» **PROBLEM DESCRIPTION**:
Copy the full listing, changing nothing.

» **INFORMATION SHOWN**:

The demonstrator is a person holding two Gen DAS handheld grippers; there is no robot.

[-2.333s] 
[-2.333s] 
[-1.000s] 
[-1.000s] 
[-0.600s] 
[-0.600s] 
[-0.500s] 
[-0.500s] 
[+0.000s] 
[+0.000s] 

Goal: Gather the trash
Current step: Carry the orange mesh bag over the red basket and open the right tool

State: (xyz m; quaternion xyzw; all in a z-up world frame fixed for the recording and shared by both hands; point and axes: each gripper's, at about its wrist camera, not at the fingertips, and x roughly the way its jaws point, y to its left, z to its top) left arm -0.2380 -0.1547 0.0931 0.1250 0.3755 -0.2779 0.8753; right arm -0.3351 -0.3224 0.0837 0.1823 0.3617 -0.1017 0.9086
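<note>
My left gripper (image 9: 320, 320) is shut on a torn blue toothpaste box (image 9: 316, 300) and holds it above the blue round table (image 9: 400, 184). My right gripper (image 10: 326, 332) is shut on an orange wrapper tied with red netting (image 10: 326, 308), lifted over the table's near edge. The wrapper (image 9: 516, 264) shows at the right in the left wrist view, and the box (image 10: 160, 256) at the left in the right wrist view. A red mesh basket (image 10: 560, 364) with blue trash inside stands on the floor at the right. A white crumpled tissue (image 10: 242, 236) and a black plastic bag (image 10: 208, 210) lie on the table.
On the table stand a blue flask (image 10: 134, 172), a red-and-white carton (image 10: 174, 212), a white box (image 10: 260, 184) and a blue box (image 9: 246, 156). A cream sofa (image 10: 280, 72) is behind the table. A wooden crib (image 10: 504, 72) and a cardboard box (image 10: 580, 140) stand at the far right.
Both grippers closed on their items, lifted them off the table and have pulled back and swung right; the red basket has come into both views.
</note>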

» **EXPECTED ANSWER**:
The demonstrator is a person holding two Gen DAS handheld grippers; there is no robot.

[-2.333s] 
[-2.333s] 
[-1.000s] 
[-1.000s] 
[-0.600s] 
[-0.600s] 
[-0.500s] 
[-0.500s] 
[+0.000s] 
[+0.000s] 

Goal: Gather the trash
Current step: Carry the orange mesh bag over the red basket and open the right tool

State: (xyz m; quaternion xyzw; all in a z-up world frame fixed for the recording and shared by both hands; point and axes: each gripper's, at about its wrist camera, not at the fingertips, and x roughly the way its jaws point, y to its left, z to its top) left arm -0.2380 -0.1547 0.0931 0.1250 0.3755 -0.2779 0.8753; right arm -0.3351 -0.3224 0.0837 0.1823 0.3617 -0.1017 0.9086
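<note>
My left gripper (image 9: 320, 320) is shut on a torn blue toothpaste box (image 9: 316, 300) and holds it above the blue round table (image 9: 400, 184). My right gripper (image 10: 326, 332) is shut on an orange wrapper tied with red netting (image 10: 326, 308), lifted over the table's near edge. The wrapper (image 9: 516, 264) shows at the right in the left wrist view, and the box (image 10: 160, 256) at the left in the right wrist view. A red mesh basket (image 10: 560, 364) with blue trash inside stands on the floor at the right. A white crumpled tissue (image 10: 242, 236) and a black plastic bag (image 10: 208, 210) lie on the table.
On the table stand a blue flask (image 10: 134, 172), a red-and-white carton (image 10: 174, 212), a white box (image 10: 260, 184) and a blue box (image 9: 246, 156). A cream sofa (image 10: 280, 72) is behind the table. A wooden crib (image 10: 504, 72) and a cardboard box (image 10: 580, 140) stand at the far right.
Both grippers closed on their items, lifted them off the table and have pulled back and swung right; the red basket has come into both views.
</note>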

The requested output has now been given in full.